Kendji Girac, personnellement touché par l’illettrisme : “Pour ma fille, je veux briser ce tabou”

Derrière l’image solaire du gitan catalan à la voix d’or, se cache une histoire plus intime, une fêlure que Kendji Girac a longtemps gardée pour lui. Aujourd’hui, l’artiste au million d’albums vendus et le jeune papa comblé par sa fille Eva Alba, fruit de son amour avec la discrète Soraya, a décidé de mettre sa notoriété au service d’une cause qui le touche au plus profond de son être : la lutte contre l’illettrisme. Un combat qui n’a rien d’anodin, car il puise sa source dans son propre parcours, ses propres défis. En passant à l’action, Kendji ne fait pas que parrainer une cause ; il raconte une partie de lui-même et brise un tabou encore trop présent dans notre société.

Pour comprendre la portée de son engagement, il faut remonter aux racines de l’artiste. Issu de la communauté des gens du voyage, Kendji a eu une scolarité itinérante, rythmée par les déplacements de sa famille. Une enfance heureuse et riche d’enseignements de la vie, mais qui n’a pas toujours été compatible avec les exigences du système scolaire traditionnel. Les bases de la lecture et de l’écriture, si fondamentales, ont été pour lui un “petit combat”, comme il l’a lui-même confié avec pudeur. Loin d’en faire une honte, il a transformé cette difficulté en moteur. Propulsé sous les feux des projecteurs après sa victoire éclatante à “The Voice”, il a dû redoubler d’efforts pour maîtriser parfaitement la langue française, déchiffrer des contrats, lire des prompteurs et écrire ses propres textes.

Cette expérience personnelle, cette lutte menée dans l’ombre du succès, a forgé en lui une sensibilité particulière à la détresse de ceux qui, comme lui, ont pu se sentir en marge à cause de difficultés avec la lecture et l’écriture. L’illettrisme, qui touche plus de deux millions et demi de personnes en France, n’est pas une abstraction pour Kendji Girac. C’est une réalité tangible, une source de souffrance et d’exclusion qu’il a côtoyée et qu’il refuse de voir passer sous silence.

L’arrivée de sa fille, Eva Alba, en janvier 2021, a été un catalyseur, un tournant décisif dans sa prise de conscience et son désir d’agir. La paternité a réveillé en lui de nouvelles responsabilités, notamment celle de la transmission. Comment imaginer ne pas pouvoir lire une histoire à son enfant ? Comment accepter que les portes du savoir, de l’imaginaire et de l’autonomie que les mots ouvrent, puissent rester closes pour certains ? Pour sa “princesse”, il veut un monde où personne n’a à rougir de ses lacunes, un monde où l’on tend la main à ceux qui sont en difficulté.
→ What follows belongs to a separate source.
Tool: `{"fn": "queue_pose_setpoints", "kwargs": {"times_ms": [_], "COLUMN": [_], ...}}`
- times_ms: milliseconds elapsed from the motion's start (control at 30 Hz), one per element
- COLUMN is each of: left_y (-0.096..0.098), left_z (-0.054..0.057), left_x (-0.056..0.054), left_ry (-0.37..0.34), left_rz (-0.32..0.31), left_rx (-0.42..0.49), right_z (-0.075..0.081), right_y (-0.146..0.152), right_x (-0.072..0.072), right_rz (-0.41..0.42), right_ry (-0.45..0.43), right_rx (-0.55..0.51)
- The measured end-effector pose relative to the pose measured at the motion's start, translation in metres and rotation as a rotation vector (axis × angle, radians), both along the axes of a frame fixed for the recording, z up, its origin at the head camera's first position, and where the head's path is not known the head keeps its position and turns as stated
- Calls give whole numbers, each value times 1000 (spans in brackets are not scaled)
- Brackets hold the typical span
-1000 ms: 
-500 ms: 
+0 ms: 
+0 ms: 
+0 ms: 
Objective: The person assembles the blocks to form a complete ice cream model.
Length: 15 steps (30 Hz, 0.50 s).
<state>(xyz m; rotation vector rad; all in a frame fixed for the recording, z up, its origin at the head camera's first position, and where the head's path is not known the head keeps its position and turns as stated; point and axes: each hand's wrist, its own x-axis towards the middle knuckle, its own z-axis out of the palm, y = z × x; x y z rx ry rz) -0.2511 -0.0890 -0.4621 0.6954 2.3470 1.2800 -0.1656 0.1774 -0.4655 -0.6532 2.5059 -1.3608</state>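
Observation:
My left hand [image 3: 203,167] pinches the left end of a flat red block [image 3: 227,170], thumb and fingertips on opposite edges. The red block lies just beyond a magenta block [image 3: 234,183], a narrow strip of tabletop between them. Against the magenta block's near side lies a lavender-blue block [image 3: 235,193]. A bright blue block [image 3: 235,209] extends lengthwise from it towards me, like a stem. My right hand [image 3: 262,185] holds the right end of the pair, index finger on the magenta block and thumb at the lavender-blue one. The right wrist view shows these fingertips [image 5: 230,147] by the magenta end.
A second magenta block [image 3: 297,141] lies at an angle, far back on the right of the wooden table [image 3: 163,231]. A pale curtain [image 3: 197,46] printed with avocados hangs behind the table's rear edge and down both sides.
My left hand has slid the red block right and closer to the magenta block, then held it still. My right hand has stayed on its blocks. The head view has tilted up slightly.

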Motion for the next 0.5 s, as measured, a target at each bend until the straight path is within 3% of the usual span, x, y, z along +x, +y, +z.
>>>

C’est cette conviction profonde qui l’a poussé à s’engager concrètement. Il est devenu le parrain d’une émission spéciale, “J’ai pas les mots – 8 semaines pour sortir de l’illettrisme”, un programme audacieux qui suit le parcours intensif de plusieurs personnes déterminées à surmonter leurs difficultés. En prêtant son image et sa voix à cette initiative, Kendji offre une visibilité sans précédent à ce fléau invisible. Il libère la parole, encourage ceux qui souffrent en silence à oser demander de l’aide. Son message est clair : “Ce n’est pas une honte. Le plus important, c’est d’en parler.”

Son engagement avait déjà pris une forme artistique marquante avec son rôle dans le téléfilm “Champion”. Il y incarnait Zack, un jeune menuisier talentueux cachant son illettrisme. Un rôle de composition qui résonnait étrangement avec sa propre histoire, lui permettant d’explorer et d’exprimer toute la complexité de ce handicap social. Jouer ce personnage a été pour lui une manière de mettre en lumière les stratégies de contournement, la peur constante d’être démasqué et l’isolement que vivent les personnes illettrées.

Aujourd’hui, l’homme et l’artiste ne font plus qu’un dans ce combat. En devenant père, Kendji a compris que la plus belle mélodie qu’il pouvait offrir à sa fille, au-delà de ses chansons, était celle des mots et des histoires qu’il pourrait lui lire. Son action est un acte d’amour paternel qui dépasse le simple cadre familial pour devenir un message universel d’espoir et d’entraide.

Loin de l’image parfois superficielle du show-business, Kendji Girac révèle une profondeur et une authenticité rares. En partageant sa vulnérabilité, il ne s’affaiblit pas, bien au contraire. Il se grandit et devient un modèle inspirant, prouvant que les plus grandes victoires sont parfois celles que l’on remporte sur soi-même. Son combat contre l’illettrisme est bien plus qu’une simple cause ; c’est la promesse d’un père à sa fille, et à travers elle, à toute une génération : celle de ne jamais laisser le silence et la honte gagner la partie.